He moved in 1927 when he received a full professorship in New Testament studies at the University of Greifswald in the extreme north of the country.[2] Two years later he moved again, this time accepting an offer from the University of Königsberg where he was in regular (and sometimes disputatious) contact with a younger generation of notable theologians such as Günther Bornkamm, Hans Iwand and Martin Noth.[5]

In 1933 the Nazis took power, following several years during which politics had become progressively more polarised and then gridlocked. The new government lost no time in transforming Germany into a one-party dictatorship. In April 1933 leading protestant churchmen were persuaded to draft a new constitution for the "German Evangelical Church", which was part of a government plan for a state controlled protestant church. The idea was not one that sat comfortably with German tradition, and many protestant theologians responded by creating the Confessing Church ("Bekennende Kirche") movement,[3] Actively backed by Bornkamm and Iwand, Schniewind took a lead in the struggle to establish the Confessing Church in East Prussia. They managed to involve the Bahnauer Fraternity. The Theology faculty at Königsberg became a power house for theological training on behalf of the Confessing Church. Schniewind joined the Pfarrernotbund (loosely "Emergency League of Pastors").[1][6]
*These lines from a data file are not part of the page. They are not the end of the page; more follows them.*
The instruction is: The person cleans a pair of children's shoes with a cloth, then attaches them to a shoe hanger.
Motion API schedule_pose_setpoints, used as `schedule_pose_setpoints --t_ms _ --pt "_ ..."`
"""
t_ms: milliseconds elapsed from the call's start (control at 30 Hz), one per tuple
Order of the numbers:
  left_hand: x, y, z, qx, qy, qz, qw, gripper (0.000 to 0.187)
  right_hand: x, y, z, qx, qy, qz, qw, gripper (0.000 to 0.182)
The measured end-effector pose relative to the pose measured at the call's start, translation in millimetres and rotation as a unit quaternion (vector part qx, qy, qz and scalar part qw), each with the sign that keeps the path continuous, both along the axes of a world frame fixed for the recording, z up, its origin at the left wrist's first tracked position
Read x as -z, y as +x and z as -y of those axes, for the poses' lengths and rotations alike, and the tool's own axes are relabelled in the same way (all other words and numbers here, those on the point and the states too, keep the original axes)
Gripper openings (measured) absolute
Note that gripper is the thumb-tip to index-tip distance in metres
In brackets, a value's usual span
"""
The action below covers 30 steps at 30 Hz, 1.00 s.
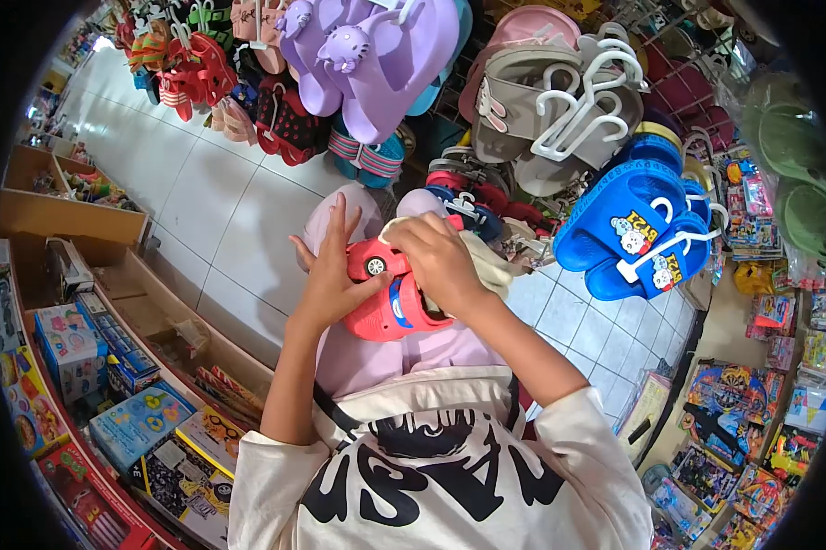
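Note:
A pair of red children's clogs (376,316) with a toy-car wheel and a blue patch rests on my lap, over pink trousers. My left hand (328,275) steadies the clogs from the left side, its thumb across them and its other fingers stretched upward. From the right, my right hand (438,261) presses a cream cloth (491,266) against the clogs, its fingers bent over the fabric. Part of the cloth shows beyond the fingertips, and the rest hangs out behind the hand. My right hand hides part of the clogs.
Purple sandals (381,69), grey slides (532,101) and blue slides (633,229) hang on white hangers ahead and to the right. Boxed toys (142,422) fill a wooden shelf (165,316) at left. Packaged toys (733,403) line the right side. White tiles (211,192) cover the floor.

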<state>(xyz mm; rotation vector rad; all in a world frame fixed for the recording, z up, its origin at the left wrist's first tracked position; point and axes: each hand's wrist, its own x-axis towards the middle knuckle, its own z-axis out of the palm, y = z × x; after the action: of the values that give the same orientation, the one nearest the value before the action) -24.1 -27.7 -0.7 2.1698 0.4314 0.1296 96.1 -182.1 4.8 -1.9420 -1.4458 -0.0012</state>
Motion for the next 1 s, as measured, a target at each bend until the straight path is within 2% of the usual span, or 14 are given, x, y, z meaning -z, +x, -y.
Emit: schedule_pose_setpoints --t_ms 167,267,300,400,433,533,567,667,767,833,967,1000 --pt "7.0 -4.3 -5.1 0.041 0.053 0.022 0.998 0.114 -8.9 1.5 25.3 -0.105 -0.001 -0.003 0.995 0.027" --pt "1.0 -3.0 -5.8 0.072 0.07 -0.008 0.995 0.111 -33.8 11.7 32.0 -0.122 -0.109 -0.022 0.986 0.027" --pt "-0.4 -3.8 -5.0 0.071 0.07 -0.006 0.995 0.11 -41.2 16.8 31.4 -0.12 -0.107 -0.047 0.986 0.026" --pt "-1.5 -6.5 -3.5 0.065 0.079 -0.002 0.995 0.109 -39.2 22.5 14.5 -0.038 0.001 -0.001 0.999 0.029" --pt "0.5 -8.1 -2.9 0.062 0.086 -0.001 0.994 0.109 -41.2 17.0 3.3 -0.005 0.012 -0.029 1.0 0.031" --pt "7.6 -10.3 -4.3 0.045 0.086 0.012 0.995 0.109 -13.6 0.3 -6.4 -0.022 -0.034 0.011 0.999 0.034" --pt "9.3 -9.3 -5.4 0.035 0.081 0.02 0.996 0.11 -10.1 -0.2 -3.1 -0.033 -0.011 0.001 0.999 0.035" --pt "10.4 -7.7 -7.5 0.038 0.07 0.044 0.996 0.109 -18.8 -3.3 17.5 -0.078 -0.018 0.012 0.997 0.032" --pt "5.3 -3.2 -10.3 0.084 0.045 0.036 0.995 0.109 -27.5 2.6 36.8 -0.103 -0.105 -0.061 0.987 0.032" --pt "9.1 -4.6 -10.7 0.084 0.088 0.033 0.992 0.108 -38.2 12.5 42.6 -0.117 -0.162 -0.076 0.977 0.031" --pt "13.8 -2.5 -16.1 0.107 0.147 0.046 0.982 0.108 -42.2 13.8 24.7 -0.089 -0.049 -0.054 0.993 0.028" --pt "14.7 -2.5 -17.6 0.103 0.125 0.061 0.985 0.107 -36.9 8.6 19.5 -0.095 -0.053 -0.041 0.993 0.028"
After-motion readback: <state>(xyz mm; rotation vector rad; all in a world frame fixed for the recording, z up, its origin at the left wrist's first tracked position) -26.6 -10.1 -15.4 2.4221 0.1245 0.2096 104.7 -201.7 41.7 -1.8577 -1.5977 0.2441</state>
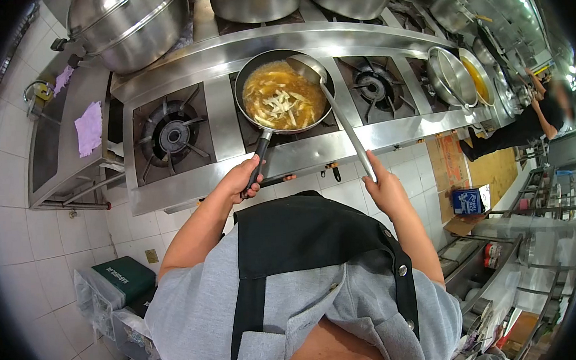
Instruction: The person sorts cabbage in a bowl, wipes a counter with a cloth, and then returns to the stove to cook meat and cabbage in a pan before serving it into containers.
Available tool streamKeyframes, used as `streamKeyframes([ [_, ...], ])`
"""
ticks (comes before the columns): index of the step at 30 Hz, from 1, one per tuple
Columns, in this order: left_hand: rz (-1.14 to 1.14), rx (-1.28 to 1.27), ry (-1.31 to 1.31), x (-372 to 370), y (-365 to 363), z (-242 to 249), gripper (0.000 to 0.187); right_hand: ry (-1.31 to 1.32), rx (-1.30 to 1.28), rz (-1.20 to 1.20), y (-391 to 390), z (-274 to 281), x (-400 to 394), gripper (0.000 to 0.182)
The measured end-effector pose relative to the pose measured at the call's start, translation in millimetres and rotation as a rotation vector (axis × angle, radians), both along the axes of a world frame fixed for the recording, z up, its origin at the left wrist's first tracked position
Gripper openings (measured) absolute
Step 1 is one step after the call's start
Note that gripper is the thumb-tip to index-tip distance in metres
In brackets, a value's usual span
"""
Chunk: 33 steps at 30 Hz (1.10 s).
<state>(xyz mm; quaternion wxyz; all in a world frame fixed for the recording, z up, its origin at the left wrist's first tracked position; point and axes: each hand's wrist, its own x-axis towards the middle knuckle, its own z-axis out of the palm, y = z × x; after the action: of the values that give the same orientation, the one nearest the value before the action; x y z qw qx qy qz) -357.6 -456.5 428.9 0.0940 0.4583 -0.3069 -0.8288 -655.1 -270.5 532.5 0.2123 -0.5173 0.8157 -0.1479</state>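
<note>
A dark frying pan [241,84] sits over a burner of the steel stove, its black handle pointing toward me. My left hand [242,177] is closed around that handle. Inside the pan lies a brown, soupy sauce [263,89] with pale sliced strips [281,105] heaped near the middle. A long steel ladle [345,120] slants from the pan down to my right hand [386,186], which grips the end of its handle. The ladle's bowl rests at the pan's upper right, over or in the sauce; its contact with the pan bottom is hidden.
Bare burners flank the pan, one at left [171,133] and one at right [373,85]. Large steel pots [257,0] stand along the back. Metal bowls [450,74] sit at the far right, where another person [528,122] stands. A lilac cloth [89,128] hangs at left.
</note>
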Motion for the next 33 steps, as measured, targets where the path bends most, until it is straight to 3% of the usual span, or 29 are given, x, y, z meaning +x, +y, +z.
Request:
streamKeyframes([
  [3, -0.003, 0.000, -0.006, 0, 0, 2, 0.039, 0.129, -0.043, 0.043, -1, -13, -7, 0.063],
  [9, 0.018, 0.014, -0.015, -1, 2, 10, 0.039, -0.532, 0.115, -0.188, 12, 29, 7, 0.064],
  [12, 0.019, 0.016, -0.015, -1, 2, 8, 0.038, -0.586, 0.119, -0.141, 19, 32, 12, 0.065],
  [15, 0.016, 0.010, -0.020, -1, 2, 8, 0.038, -0.412, -0.009, 0.055, 17, 3, 7, 0.065],
  [16, 0.014, 0.011, -0.018, -1, 2, 7, 0.038, -0.328, 0.095, 0.031, 10, 13, 11, 0.064],
  [19, 0.011, 0.000, -0.024, -2, 2, 7, 0.039, -0.236, 0.003, 0.056, 2, -9, 7, 0.064],
  [28, 0.026, -0.005, -0.027, -1, 4, 6, 0.039, -0.436, -0.032, -0.014, 17, 11, 14, 0.064],
  [33, 0.019, -0.004, -0.038, -2, 3, 7, 0.039, -0.404, 0.012, 0.037, 13, -6, 9, 0.064],
])
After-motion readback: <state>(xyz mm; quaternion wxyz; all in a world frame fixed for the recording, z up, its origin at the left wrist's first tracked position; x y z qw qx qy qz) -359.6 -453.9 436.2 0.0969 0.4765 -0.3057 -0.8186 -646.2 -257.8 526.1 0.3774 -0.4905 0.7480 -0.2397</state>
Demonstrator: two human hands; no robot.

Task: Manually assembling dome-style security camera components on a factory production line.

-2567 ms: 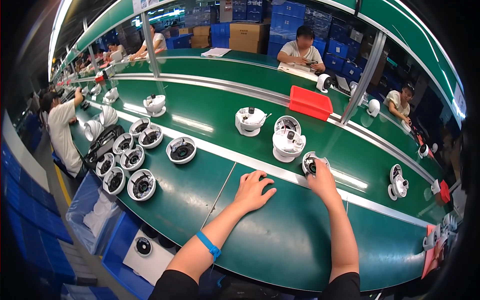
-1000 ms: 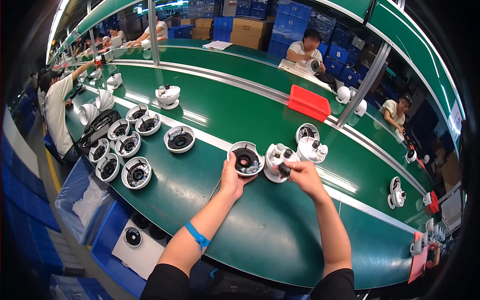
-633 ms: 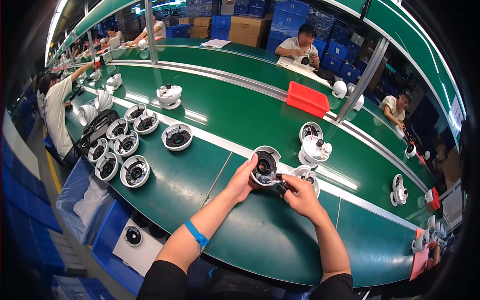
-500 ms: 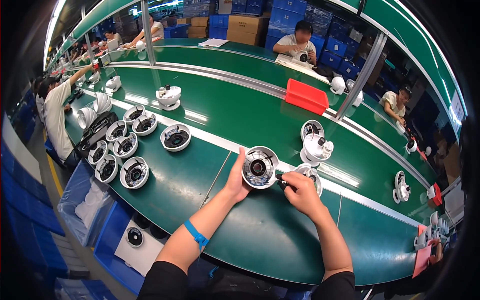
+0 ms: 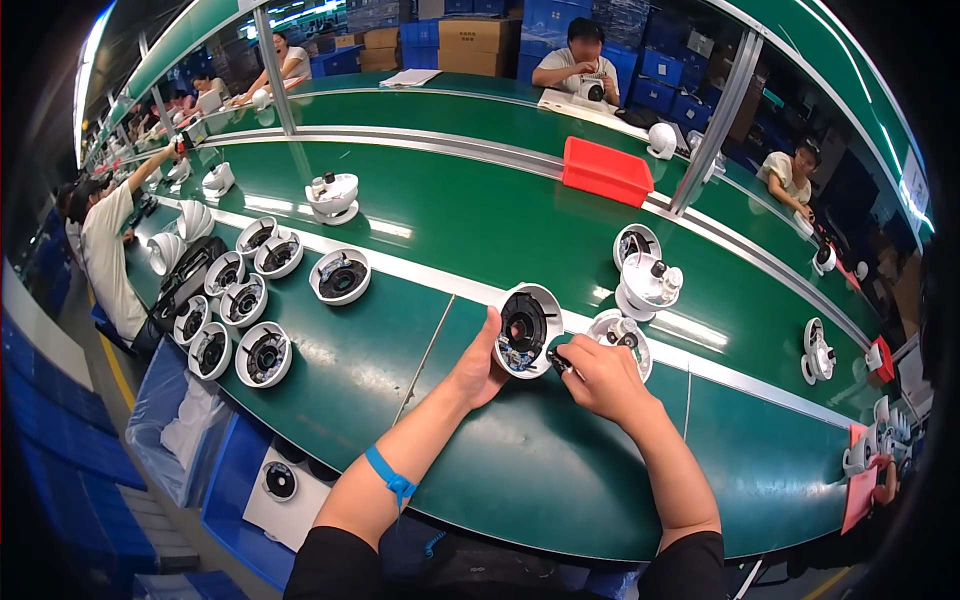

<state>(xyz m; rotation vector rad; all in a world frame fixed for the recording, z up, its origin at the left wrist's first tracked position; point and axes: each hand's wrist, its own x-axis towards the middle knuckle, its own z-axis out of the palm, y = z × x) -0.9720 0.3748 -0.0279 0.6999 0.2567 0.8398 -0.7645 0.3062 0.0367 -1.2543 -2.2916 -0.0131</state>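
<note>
My left hand is closed round the left side of a white round housing, thumb up along its rim, and holds it tilted above the green bench. Inside the housing are a black ring-shaped frame and a bit of circuit board at the bottom. Beside its right edge, my right hand pinches a small black part; its exact kind is not clear. Behind the right hand lies a white housing with a round white fitting, partly covered. Just beyond stands a white camera-like assembly.
Several white housings with black insides stand at the left of the bench. A red tray lies across the green belt. Co-workers sit at the far side and left. A blue bin is below the bench's left edge.
The housing in my left hand has turned; its opening shows a black frame and circuit board where a silvery segmented ring showed. My right hand still pinches the black part. The whole view has shifted slightly.
</note>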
As a result of his activities involving the Confessing Church and his openly hostile attitude to the Nazi regime, in 1935 Schniewind was expelled from the University of Königsberg.[1] He had made a public attack on the East Prussian Gauleiter, Erich Koch. He was sent to Kiel where, as before, he engaged actively with the Confessing Church. Meanwhile relations between the Confessing church and the more mainstream regional protestant churches had broken down. Professors involved with the Confessing Church had been forbidden from setting exams for theology students since February 1935. Schniewind continued to profess his support for the Confessing Church and refused to set exams on behalf of the regional churches.[7] In 1936, because of his continuing refusal to comply with the requirements of the authorities in Kiel, he was sent away after a few months.[7] He accepted an invitation to return to Halle. He nevertheless persisted with his open commitment to the Confessing Church. Along with Ernst Wolf he became a leader of the student religious community.[5]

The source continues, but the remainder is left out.